▶ _Stored items from a collection_
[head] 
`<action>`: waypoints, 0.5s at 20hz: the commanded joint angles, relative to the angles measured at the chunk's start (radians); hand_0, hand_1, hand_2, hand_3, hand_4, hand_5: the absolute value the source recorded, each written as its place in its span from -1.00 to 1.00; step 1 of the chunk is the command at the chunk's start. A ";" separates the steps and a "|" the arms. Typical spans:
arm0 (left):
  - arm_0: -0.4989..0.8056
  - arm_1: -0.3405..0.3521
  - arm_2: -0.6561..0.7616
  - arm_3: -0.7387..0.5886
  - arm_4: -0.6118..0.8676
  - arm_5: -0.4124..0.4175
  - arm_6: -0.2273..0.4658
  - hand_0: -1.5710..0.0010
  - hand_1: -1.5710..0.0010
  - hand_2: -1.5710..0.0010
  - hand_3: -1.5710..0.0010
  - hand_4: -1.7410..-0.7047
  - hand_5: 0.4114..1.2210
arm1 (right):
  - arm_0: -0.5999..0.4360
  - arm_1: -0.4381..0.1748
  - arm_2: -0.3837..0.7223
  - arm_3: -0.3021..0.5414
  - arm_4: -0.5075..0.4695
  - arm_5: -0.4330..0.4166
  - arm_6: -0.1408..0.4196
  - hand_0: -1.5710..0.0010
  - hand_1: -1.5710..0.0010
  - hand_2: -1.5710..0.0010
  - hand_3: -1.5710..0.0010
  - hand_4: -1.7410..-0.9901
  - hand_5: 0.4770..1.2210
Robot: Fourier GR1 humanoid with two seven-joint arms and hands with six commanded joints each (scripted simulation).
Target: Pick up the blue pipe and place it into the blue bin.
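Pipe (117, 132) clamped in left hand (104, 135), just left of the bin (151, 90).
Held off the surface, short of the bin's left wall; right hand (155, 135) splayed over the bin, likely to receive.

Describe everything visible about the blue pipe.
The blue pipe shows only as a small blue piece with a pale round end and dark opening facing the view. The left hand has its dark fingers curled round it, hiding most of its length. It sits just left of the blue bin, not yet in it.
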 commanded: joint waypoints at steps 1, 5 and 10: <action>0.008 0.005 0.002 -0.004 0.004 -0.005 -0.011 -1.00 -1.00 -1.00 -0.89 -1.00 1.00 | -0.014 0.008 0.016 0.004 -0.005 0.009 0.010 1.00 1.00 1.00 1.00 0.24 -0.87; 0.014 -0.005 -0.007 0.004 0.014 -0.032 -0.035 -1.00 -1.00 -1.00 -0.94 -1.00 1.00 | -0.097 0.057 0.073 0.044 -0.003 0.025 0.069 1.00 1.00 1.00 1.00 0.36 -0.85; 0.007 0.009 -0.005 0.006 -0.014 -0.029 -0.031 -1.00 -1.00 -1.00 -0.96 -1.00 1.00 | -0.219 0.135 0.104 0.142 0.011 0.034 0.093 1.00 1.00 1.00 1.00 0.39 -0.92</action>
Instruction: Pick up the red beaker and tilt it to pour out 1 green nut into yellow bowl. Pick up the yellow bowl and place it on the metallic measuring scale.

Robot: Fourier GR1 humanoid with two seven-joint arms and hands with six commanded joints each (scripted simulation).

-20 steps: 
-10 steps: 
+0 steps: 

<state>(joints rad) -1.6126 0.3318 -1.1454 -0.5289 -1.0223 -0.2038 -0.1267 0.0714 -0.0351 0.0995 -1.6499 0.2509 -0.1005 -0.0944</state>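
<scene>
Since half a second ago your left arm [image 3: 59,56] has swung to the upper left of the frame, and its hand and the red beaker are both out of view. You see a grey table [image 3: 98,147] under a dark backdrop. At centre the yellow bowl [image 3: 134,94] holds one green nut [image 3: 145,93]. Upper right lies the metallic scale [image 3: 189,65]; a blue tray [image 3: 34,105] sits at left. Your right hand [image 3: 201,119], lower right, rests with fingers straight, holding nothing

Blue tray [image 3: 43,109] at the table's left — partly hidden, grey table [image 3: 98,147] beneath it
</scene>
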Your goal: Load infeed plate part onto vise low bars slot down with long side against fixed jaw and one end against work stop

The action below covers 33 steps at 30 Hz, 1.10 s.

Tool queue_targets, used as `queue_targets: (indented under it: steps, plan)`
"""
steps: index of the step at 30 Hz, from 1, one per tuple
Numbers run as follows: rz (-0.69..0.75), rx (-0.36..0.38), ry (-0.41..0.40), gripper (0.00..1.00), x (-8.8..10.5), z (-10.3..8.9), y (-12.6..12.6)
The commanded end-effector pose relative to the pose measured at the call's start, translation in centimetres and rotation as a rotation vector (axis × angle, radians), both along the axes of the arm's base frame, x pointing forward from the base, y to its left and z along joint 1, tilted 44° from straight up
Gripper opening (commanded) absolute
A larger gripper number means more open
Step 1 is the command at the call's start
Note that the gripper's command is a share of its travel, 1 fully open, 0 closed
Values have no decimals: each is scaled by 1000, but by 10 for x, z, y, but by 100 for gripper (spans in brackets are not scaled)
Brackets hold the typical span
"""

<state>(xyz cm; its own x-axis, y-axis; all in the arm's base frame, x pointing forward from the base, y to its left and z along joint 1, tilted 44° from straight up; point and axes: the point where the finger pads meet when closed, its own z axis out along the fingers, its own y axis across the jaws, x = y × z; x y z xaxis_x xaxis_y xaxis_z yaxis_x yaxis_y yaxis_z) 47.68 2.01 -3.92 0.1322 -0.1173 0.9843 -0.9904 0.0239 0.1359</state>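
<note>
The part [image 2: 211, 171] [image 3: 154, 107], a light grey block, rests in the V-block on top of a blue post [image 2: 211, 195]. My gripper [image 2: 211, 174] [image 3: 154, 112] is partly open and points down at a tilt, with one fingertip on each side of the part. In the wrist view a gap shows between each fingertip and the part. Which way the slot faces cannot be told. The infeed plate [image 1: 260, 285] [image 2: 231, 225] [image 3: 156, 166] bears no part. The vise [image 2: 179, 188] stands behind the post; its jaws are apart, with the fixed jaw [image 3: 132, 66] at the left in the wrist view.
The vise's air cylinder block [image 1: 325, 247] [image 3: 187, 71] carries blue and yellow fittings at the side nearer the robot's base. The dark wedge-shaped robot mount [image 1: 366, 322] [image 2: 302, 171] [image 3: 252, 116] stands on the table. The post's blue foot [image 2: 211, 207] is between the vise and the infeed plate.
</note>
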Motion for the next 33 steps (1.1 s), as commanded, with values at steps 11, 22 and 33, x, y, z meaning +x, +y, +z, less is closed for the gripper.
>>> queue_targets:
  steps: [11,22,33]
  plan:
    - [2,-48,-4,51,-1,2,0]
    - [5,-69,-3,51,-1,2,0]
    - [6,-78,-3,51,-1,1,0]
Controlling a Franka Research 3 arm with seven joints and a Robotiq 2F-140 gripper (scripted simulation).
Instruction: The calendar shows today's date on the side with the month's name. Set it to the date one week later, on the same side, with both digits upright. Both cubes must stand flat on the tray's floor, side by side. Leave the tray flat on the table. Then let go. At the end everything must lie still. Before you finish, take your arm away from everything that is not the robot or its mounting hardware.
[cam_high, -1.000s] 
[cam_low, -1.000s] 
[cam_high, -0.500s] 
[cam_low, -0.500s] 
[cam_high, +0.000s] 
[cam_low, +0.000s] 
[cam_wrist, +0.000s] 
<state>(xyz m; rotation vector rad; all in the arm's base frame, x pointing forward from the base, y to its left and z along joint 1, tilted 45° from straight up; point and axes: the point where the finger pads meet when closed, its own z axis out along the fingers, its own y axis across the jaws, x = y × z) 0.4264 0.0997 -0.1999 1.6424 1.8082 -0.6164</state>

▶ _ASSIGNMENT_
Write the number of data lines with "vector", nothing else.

▶ _EXERCISE SOLUTION_
2